* What is expected *
Write the listing below out again exactly, though only as far as the line with "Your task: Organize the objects", which is included.

BEGIN

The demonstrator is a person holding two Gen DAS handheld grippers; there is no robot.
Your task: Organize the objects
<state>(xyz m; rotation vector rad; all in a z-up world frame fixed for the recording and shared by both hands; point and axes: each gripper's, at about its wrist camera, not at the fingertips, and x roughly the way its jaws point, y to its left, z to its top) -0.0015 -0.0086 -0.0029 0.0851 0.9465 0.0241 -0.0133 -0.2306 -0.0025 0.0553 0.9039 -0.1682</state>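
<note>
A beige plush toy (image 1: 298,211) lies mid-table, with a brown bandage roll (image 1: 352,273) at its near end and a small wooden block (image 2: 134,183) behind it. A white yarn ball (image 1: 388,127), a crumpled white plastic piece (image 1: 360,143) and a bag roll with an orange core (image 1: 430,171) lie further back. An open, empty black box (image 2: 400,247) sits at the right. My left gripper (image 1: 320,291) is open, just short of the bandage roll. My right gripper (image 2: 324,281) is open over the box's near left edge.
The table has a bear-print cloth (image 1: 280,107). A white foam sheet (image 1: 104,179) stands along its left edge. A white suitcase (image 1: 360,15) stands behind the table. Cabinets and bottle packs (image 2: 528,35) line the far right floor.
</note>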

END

* Written response *
The demonstrator is a person holding two Gen DAS handheld grippers; there is no robot.
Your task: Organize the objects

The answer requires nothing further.